- _Your instructions_: Leave out the pictures and set down exactly the lines from the start of the listing through the one with "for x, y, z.", both included.

- _Given information_:
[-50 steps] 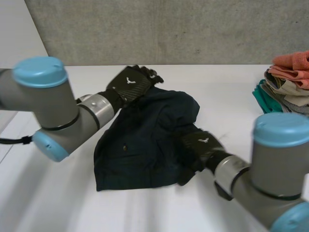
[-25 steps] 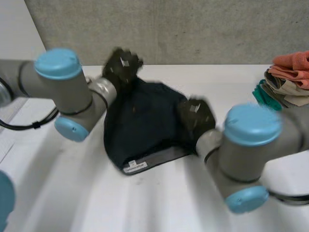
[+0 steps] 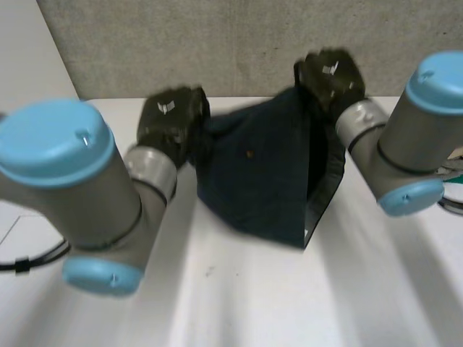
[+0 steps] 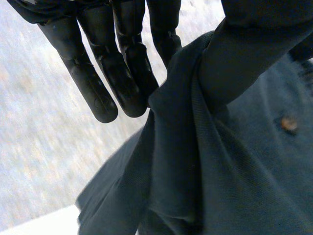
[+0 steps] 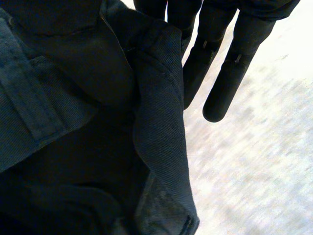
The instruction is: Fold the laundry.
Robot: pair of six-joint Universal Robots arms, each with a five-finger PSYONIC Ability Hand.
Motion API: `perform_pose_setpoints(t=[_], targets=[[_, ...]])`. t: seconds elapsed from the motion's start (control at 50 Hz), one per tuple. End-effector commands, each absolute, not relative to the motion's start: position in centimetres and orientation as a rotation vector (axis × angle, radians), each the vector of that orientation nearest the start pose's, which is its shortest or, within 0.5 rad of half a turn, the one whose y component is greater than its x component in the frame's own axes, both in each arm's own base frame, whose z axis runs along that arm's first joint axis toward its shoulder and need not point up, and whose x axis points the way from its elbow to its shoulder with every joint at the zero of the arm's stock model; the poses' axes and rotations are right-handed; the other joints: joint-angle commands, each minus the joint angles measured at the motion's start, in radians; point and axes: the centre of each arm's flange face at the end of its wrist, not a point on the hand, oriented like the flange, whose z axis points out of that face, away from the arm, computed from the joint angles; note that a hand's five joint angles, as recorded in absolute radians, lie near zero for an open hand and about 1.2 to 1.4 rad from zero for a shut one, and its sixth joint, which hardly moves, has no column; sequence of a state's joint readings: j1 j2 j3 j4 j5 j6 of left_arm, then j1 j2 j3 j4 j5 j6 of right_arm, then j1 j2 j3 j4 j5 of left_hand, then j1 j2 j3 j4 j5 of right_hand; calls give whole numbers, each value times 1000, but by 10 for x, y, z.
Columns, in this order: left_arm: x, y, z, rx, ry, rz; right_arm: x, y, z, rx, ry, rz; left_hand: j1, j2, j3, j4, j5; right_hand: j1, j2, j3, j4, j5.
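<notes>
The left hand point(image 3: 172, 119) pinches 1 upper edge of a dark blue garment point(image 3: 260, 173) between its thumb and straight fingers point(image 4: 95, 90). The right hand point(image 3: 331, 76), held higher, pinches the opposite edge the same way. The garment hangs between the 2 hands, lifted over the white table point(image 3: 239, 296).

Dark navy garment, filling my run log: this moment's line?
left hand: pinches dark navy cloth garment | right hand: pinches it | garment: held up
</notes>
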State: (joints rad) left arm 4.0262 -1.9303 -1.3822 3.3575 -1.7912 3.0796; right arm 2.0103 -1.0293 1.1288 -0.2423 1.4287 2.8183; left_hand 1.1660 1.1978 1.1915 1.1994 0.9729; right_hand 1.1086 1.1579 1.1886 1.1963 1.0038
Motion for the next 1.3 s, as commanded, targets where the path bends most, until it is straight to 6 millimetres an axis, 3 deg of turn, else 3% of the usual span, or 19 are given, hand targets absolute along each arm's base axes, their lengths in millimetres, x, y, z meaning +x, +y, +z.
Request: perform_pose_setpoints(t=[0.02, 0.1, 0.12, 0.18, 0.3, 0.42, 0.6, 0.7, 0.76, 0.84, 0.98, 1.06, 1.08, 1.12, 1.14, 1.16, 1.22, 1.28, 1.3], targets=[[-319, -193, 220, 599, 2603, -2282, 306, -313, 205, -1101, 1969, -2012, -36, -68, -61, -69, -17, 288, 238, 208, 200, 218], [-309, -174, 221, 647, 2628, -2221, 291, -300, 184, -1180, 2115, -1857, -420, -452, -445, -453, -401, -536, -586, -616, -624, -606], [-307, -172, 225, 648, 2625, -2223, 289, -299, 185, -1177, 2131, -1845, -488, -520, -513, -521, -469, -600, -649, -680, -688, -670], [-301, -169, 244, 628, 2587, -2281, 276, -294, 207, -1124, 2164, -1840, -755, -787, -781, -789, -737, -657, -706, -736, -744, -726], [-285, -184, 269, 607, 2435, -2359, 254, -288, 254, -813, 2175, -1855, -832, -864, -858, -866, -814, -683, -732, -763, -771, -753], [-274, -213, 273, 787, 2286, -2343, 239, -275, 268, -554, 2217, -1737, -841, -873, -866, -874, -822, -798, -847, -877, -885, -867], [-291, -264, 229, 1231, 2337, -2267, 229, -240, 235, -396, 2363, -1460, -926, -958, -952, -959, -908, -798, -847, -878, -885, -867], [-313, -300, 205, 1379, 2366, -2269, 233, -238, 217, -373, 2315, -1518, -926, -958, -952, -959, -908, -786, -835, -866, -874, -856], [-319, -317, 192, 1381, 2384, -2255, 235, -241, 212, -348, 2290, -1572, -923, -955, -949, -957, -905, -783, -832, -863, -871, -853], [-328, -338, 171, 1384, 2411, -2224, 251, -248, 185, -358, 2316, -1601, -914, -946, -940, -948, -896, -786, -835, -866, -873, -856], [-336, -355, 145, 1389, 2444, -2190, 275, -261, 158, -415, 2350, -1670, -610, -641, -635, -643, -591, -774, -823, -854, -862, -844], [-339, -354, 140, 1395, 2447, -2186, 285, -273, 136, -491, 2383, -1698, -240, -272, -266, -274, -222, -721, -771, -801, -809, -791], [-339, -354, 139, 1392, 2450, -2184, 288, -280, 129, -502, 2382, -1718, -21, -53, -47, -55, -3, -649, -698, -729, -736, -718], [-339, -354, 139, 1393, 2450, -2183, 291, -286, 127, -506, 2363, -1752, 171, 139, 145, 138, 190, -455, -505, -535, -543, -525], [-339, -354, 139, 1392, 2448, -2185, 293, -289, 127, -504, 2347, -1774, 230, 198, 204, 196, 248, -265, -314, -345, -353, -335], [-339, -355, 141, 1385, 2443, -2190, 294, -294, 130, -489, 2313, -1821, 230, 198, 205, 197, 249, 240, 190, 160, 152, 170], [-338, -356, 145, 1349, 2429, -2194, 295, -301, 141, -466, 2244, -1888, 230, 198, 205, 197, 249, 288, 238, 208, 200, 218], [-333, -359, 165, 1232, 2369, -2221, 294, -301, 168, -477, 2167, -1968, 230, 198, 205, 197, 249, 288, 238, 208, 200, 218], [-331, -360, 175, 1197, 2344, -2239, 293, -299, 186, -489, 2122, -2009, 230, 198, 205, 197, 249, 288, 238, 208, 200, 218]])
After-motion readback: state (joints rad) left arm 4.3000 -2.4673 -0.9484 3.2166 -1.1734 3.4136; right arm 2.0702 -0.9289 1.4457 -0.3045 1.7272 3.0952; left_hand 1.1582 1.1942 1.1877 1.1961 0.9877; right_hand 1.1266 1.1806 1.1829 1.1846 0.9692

- _Exercise result_:
[-50 steps] 
[-25 steps] 
[+0 steps] 
[+0 steps] 
[+0 steps] 
The instruction is: Fold the laundry.
Robot: pair of six-joint Universal Robots arms, each with a five-finger PSYONIC Ability Hand.
Motion API: `perform_pose_setpoints(t=[_], targets=[[_, ...]])`. t: seconds elapsed from the motion's start (control at 50 Hz), one per tuple. End-effector commands, each absolute, not relative to the motion's start: position in centimetres and orientation as a rotation vector (axis × angle, radians), each the vector of that orientation nearest the start pose's, which is its shortest or, within 0.5 rad of half a turn, the one whose y component is greater than its x component in the frame's own axes, both in each arm's own base frame, whose z axis runs along that arm's first joint axis toward its shoulder and need not point up, and whose x axis points the way from its elbow to its shoulder with every joint at the zero of the arm's stock model; the poses' axes and rotations are right-handed; the other joints: joint-angle commands, each minus the joint angles measured at the motion's start, in radians; point and axes: the centre of each arm's flange face at the end of its wrist, not a point on the hand, oriented like the flange, whose z axis points out of that face, away from the arm, computed from the joint angles; note that a hand's five joint angles, as recorded in absolute radians, lie near zero for an open hand and about 1.2 to 1.4 rad from zero for a shut one, and its sixth joint, which hardly moves, has no column; sequence of a state's joint readings: j1 j2 j3 j4 j5 j6 of left_arm, then j1 j2 j3 j4 j5 j6 of right_arm, then j1 j2 j3 j4 j5 of left_hand, then j1 j2 j3 j4 j5 of right_hand; calls give whole numbers, each value times 1000, but by 10 for x, y, z.

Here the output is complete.